• [What the task asks]: Once the images are set aside, print the remaining lines below exactly.

• [Records for this task]:
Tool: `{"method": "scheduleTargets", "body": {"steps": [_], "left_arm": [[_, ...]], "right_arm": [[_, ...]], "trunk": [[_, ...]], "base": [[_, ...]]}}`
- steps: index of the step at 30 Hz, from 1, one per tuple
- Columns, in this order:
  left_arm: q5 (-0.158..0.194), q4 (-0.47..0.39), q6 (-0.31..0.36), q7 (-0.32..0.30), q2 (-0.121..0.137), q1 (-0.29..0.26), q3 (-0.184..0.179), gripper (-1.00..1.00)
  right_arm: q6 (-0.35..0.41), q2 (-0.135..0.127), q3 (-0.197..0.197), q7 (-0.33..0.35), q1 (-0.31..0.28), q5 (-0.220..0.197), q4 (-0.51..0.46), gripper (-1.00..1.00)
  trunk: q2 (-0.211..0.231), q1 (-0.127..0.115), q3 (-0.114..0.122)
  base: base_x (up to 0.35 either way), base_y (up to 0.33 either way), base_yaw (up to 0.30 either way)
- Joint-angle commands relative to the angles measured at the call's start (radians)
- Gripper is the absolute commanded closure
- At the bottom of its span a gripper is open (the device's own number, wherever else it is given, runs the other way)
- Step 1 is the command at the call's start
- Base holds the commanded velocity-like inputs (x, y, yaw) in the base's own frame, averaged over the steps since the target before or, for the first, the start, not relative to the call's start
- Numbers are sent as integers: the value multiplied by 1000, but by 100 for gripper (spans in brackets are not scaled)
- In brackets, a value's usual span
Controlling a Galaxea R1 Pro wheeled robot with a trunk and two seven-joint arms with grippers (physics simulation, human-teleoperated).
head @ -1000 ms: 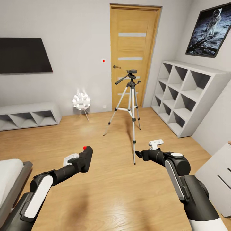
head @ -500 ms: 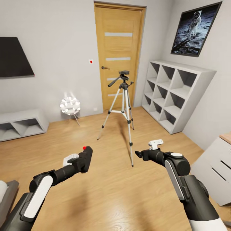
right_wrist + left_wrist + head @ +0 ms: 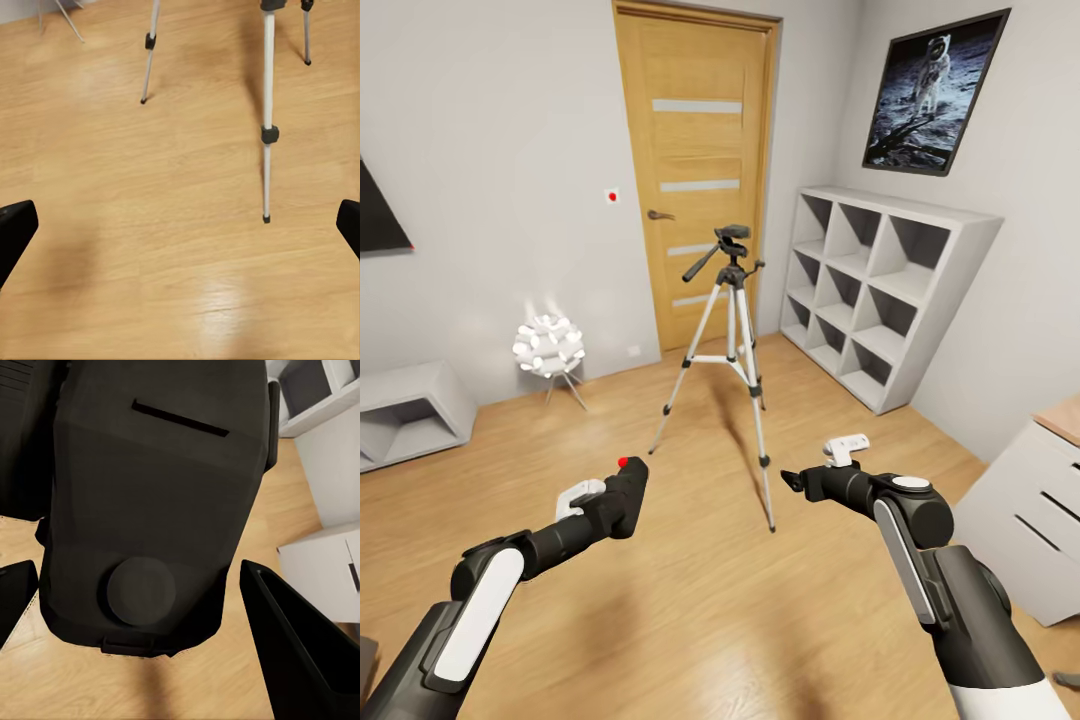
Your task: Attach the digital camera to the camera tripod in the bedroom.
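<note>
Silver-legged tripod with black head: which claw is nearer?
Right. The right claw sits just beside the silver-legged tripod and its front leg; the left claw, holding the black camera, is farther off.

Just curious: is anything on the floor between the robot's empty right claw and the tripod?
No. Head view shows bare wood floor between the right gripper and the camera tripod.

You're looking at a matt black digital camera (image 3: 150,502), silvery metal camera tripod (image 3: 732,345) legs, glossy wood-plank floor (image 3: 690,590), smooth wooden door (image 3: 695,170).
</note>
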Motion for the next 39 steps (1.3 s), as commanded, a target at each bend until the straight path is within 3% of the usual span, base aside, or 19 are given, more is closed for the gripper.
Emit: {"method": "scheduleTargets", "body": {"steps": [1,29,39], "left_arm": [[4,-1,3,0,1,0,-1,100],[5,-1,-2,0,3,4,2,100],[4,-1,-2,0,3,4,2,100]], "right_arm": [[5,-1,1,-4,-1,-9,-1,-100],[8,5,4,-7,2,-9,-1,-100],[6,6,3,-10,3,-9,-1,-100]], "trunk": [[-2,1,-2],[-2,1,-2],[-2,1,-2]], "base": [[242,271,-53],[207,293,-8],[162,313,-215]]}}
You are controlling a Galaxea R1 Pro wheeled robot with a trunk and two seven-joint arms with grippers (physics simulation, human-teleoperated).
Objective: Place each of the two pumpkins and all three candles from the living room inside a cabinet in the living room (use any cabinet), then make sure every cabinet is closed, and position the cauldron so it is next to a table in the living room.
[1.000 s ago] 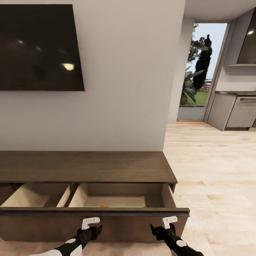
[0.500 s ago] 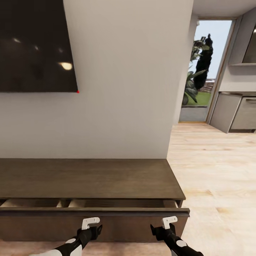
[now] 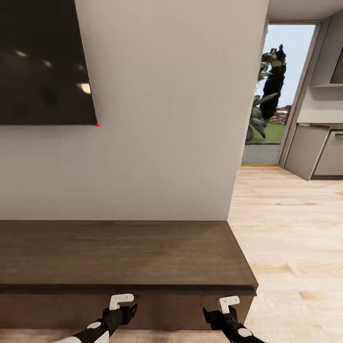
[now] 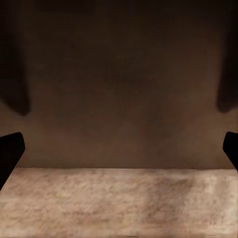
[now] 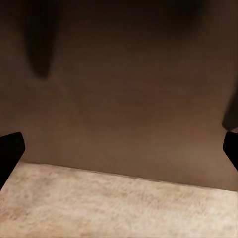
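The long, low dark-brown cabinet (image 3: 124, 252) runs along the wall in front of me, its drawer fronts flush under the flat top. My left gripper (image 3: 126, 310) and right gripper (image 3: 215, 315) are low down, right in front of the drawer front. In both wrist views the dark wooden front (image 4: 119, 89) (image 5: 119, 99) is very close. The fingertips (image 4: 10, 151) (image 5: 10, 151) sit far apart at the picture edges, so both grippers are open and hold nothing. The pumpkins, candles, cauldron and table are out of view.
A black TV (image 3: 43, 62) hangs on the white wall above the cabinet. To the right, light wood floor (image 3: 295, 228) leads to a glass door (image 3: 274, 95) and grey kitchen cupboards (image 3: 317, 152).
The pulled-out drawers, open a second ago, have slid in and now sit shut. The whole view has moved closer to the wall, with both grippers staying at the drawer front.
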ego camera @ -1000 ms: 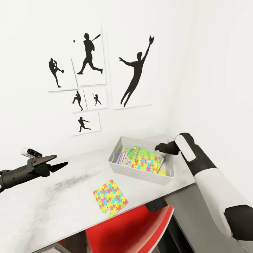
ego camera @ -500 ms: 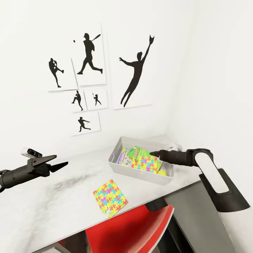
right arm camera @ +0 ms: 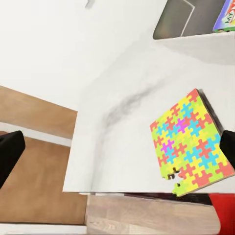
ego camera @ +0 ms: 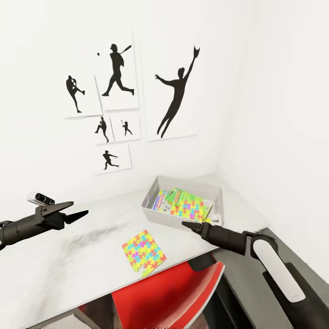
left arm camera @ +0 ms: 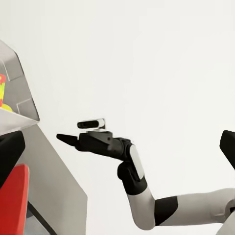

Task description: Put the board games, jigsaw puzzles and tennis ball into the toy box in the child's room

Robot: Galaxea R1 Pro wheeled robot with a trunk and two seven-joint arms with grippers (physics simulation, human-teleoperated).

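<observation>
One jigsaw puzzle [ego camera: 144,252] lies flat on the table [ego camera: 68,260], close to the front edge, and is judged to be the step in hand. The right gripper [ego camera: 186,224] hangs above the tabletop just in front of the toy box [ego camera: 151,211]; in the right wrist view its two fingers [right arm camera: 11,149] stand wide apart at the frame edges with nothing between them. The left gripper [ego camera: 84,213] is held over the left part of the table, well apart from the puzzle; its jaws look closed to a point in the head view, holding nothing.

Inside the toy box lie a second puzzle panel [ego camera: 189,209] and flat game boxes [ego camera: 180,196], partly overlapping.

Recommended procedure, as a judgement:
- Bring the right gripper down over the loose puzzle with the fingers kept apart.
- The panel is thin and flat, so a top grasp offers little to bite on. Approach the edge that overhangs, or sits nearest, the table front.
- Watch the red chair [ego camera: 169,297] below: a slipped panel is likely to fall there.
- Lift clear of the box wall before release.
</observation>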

• [Solution to this problem]:
Tool: `{"method": "scheduleTargets", "body": {"steps": [_], "left_arm": [[_, ...]], "right_arm": [[_, ...]], "trunk": [[_, ...]], "base": [[_, ...]]}}`
- steps: index of the step at 30 Hz, from 1, one per tuple
- Columns, in this order:
  left_arm: q5 (-0.158..0.194), q4 (-0.47..0.39), q6 (-0.31..0.36), q7 (-0.32..0.30), q2 (-0.121..0.137), q1 (-0.29..0.26), q3 (-0.184..0.179), gripper (-1.00..1.00)
  right_arm: q6 (-0.35..0.41), q2 (-0.135..0.127), q3 (-0.197..0.197), q7 (-0.33..0.35), q1 (-0.31..0.28), q5 (-0.220..0.197), q4 (-0.51..0.46), gripper (-1.00..1.00)
  trunk: q2 (-0.211..0.231), q1 (-0.127..0.115), q3 (-0.114..0.122)
  base: base_x (up to 0.35 either way), base_y (up to 0.33 either way), base_yaw (up to 0.30 either way)
- Joint-angle commands relative to the angles measured at the call's start (radians)
- Gripper is the absolute commanded closure
- At the bottom of its span a gripper is open (the device's own number, wherever else it is given, runs the other way)
- Step 1 is the command at the call's start
- Base holds the commanded velocity-like inputs (x, y, yaw) in the base's own frame, averaged over the steps since the target before or, for the first, the start, not relative to the call's start
- Numbers are sent as integers: the value multiplied by 1000, but by 100 for gripper (spans in brackets are not scaled)
- In brackets, a value's usual span
Controlling a Galaxea R1 Pro wheeled robot with a trunk and two seven-joint arms with grippers (physics simulation, human-teleoperated).
head @ -1000 ms: 
head @ -500 ms: 
right_wrist + left_wrist + head @ +0 ms: 
Your task: Attach the digital camera to the camera tripod in the bedroom.
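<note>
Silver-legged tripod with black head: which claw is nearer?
Right. The right claw sits just beside the silver-legged tripod and its front leg; the left claw, holding the black camera, is farther off.

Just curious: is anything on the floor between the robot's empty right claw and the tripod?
No. Head view shows bare wood floor between the right gripper and the camera tripod.

You're looking at a matt black digital camera (image 3: 150,502), silvery metal camera tripod (image 3: 732,345) legs, glossy wood-plank floor (image 3: 690,590), smooth wooden door (image 3: 695,170).
</note>
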Motion for the next 39 steps (1.3 s), as commanded, a target at each bend until the straight path is within 3% of the usual span, base aside, or 19 are given, more is closed for the gripper.
Emit: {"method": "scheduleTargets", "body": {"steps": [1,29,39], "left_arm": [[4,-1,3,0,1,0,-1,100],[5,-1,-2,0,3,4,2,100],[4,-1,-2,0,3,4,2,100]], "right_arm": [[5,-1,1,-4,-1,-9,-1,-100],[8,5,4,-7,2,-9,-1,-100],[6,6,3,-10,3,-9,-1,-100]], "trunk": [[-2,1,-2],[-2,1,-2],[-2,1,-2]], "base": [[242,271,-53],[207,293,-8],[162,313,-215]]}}
You are controlling a Galaxea R1 Pro wheeled robot with a trunk and two seven-joint arms with grippers (physics simulation, human-teleoperated).
Objective: Place each of the two pumpkins and all three candles from the living room inside a cabinet in the living room (use any cabinet), then make sure every cabinet is closed, and position the cauldron so it is next to a table in the living room.
[1.000 s ago] 
[0.500 s ago] 
[now] 
[now] 
[now] 
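The long, low dark-brown cabinet (image 3: 124, 252) runs along the wall in front of me, its drawer fronts flush under the flat top. My left gripper (image 3: 126, 310) and right gripper (image 3: 215, 315) are low down, right in front of the drawer front. In both wrist views the dark wooden front (image 4: 119, 89) (image 5: 119, 99) is very close. The fingertips (image 4: 10, 151) (image 5: 10, 151) sit far apart at the picture edges, so both grippers are open and hold nothing. The pumpkins, candles, cauldron and table are out of view.
A black TV (image 3: 43, 62) hangs on the white wall above the cabinet. To the right, light wood floor (image 3: 295, 228) leads to a glass door (image 3: 274, 95) and grey kitchen cupboards (image 3: 317, 152).
The pulled-out drawers, open a second ago, have slid in and now sit shut. The whole view has moved closer to the wall, with both grippers staying at the drawer front.
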ego camera @ -1000 ms: 
ego camera @ -500 ms: 
right arm camera @ +0 ms: 
ego camera @ +0 ms: 
left arm camera @ +0 ms: 

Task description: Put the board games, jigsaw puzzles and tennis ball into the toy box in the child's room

Robot: Galaxea R1 Pro wheeled robot with a trunk and two seven-joint arms with grippers (physics simulation, human-teleoperated).

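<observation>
One jigsaw puzzle [ego camera: 144,252] lies flat on the table [ego camera: 68,260], close to the front edge, and is judged to be the step in hand. The right gripper [ego camera: 186,224] hangs above the tabletop just in front of the toy box [ego camera: 151,211]; in the right wrist view its two fingers [right arm camera: 11,149] stand wide apart at the frame edges with nothing between them. The left gripper [ego camera: 84,213] is held over the left part of the table, well apart from the puzzle; its jaws look closed to a point in the head view, holding nothing.

Inside the toy box lie a second puzzle panel [ego camera: 189,209] and flat game boxes [ego camera: 180,196], partly overlapping.

Recommended procedure, as a judgement:
- Bring the right gripper down over the loose puzzle with the fingers kept apart.
- The panel is thin and flat, so a top grasp offers little to bite on. Approach the edge that overhangs, or sits nearest, the table front.
- Watch the red chair [ego camera: 169,297] below: a slipped panel is likely to fall there.
- Lift clear of the box wall before release.
</observation>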

This output is complete as it stands.